The broader industry impact of Mercury 2 lies in its potential to unlock the "agentic" future that AI labs have long promised. Most current AI agents are limited by the time it takes for a model to reason through a plan; if an agent needs to perform ten reasoning steps to solve a problem, and each step takes fifteen seconds, the user experience becomes unusable. By compressing that reasoning time into a second or less, Mercury 2 enables agents that can act, react, and correct their course in real time. This is particularly relevant for coding assistants and automated software engineering tools, where the model must understand the global context of a codebase while generating thousands of lines of code. Inception’s earlier specialized model, Mercury Coder, already showed glimpses of this potential, but Mercury 2 generalizes these capabilities into a broader reasoning framework suitable for a wide variety of professional domains.

As the AI field continues to grapple with the rising costs of compute and the diminishing returns of simply scaling existing architectures, Mercury 2 represents a successful proof of concept for an alternative foundation. It challenges the assumption that language must be processed as a linear sequence, proving instead that language can be treated as a multidimensional data structure to be refined and sculpted. This shift could prompt other major players in the space to revisit their own reliance on autoregressive transformers. If diffusion-based language models continue to scale as efficiently as their image-based predecessors, the industry may see a rapid transition toward these parallel systems.

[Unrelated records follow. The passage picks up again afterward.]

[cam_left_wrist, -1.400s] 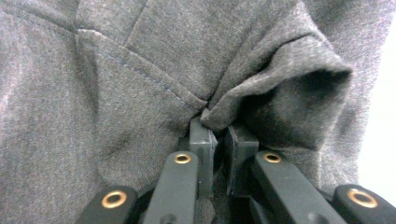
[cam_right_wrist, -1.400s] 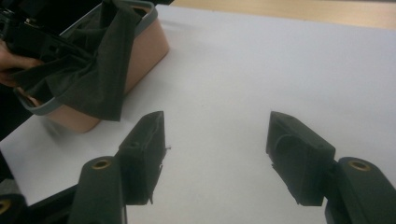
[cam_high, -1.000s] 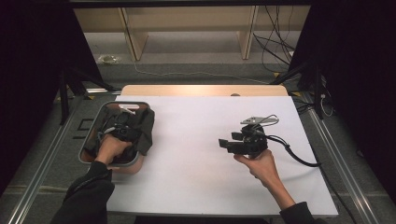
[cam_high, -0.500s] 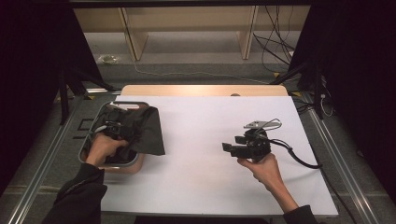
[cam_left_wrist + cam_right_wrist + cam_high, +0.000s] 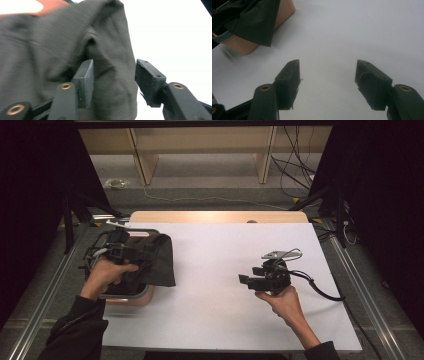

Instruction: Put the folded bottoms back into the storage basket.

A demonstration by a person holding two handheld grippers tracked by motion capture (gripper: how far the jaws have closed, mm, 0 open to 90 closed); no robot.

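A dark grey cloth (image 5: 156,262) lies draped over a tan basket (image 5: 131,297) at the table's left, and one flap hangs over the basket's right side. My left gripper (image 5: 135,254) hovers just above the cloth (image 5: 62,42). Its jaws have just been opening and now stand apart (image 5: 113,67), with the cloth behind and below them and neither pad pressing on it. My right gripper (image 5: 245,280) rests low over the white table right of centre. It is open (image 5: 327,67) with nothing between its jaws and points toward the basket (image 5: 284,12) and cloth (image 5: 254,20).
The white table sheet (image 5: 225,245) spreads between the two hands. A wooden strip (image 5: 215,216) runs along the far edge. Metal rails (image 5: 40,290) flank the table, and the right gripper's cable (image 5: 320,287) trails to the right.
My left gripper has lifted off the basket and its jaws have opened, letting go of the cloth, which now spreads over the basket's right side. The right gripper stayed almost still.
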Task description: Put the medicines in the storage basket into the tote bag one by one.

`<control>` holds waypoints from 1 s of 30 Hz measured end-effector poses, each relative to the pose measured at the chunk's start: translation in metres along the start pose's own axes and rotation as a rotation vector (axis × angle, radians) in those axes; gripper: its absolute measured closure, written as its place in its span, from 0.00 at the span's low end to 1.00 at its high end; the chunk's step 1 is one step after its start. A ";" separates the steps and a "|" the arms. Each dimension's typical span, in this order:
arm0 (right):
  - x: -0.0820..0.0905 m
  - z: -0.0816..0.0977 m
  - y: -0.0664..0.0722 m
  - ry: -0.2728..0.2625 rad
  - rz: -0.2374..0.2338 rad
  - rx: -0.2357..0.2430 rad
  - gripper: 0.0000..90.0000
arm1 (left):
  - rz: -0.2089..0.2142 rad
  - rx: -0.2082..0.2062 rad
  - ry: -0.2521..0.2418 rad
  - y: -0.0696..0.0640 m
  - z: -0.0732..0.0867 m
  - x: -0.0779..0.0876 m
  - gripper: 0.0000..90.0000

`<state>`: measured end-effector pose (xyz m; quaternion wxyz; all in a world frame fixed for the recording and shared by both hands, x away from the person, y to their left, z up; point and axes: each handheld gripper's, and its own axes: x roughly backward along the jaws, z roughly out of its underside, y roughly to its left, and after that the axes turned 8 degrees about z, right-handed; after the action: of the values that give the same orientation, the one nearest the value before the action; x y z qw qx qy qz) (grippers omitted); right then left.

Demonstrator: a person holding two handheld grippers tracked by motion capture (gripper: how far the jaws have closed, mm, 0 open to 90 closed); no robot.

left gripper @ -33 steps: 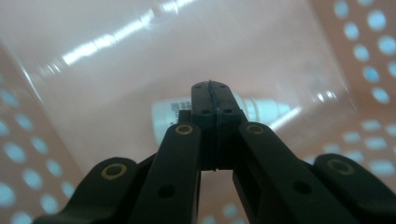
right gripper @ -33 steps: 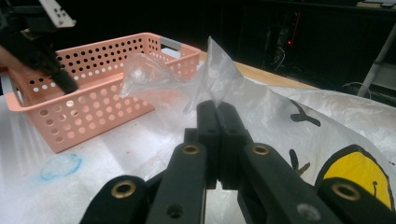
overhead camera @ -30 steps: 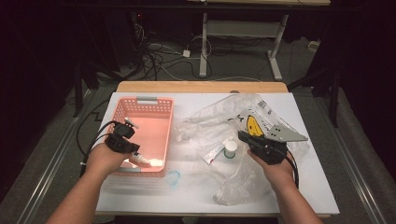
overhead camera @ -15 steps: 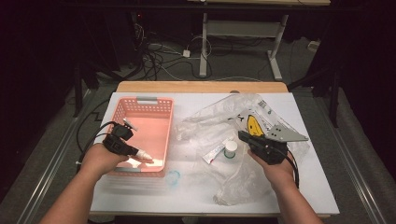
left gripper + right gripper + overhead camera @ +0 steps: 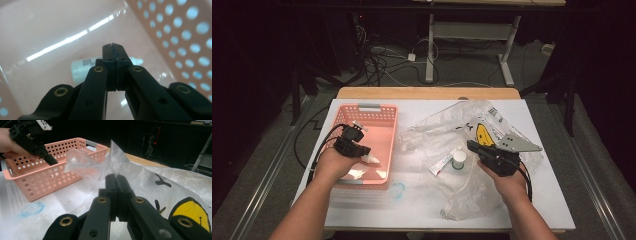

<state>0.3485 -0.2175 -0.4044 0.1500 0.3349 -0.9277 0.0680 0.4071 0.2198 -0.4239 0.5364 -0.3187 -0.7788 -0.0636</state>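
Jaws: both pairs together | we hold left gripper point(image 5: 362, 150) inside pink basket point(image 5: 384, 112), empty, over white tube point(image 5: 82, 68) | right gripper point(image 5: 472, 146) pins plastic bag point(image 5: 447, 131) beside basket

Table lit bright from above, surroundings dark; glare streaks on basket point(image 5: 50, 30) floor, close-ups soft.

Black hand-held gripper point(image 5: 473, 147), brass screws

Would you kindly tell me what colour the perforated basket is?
The basket is salmon pink, clearest in the high view.
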 end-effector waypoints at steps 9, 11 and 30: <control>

In summary, the launch of Mercury 2 marks a pivotal moment in the evolution of artificial intelligence. By successfully applying diffusion techniques to the complexities of human language and reasoning, Inception has broken the speed and cost barriers that have long constrained the most capable AI systems. With 1,000 tokens per second throughput and a price point that challenges the economics of the entire sector, Mercury 2 is more than just a new product; it is a demonstration of a new way for machines to think. As developers begin to integrate this model into real-world workflows, the focus of the industry is likely to shift from how much data a model can see to how efficiently and quickly it can refine that data into actionable intelligence. Mercury 2 has set a new benchmark for what is possible, suggesting that the future of AI will be characterized by speed, parallel reasoning, and structural innovation.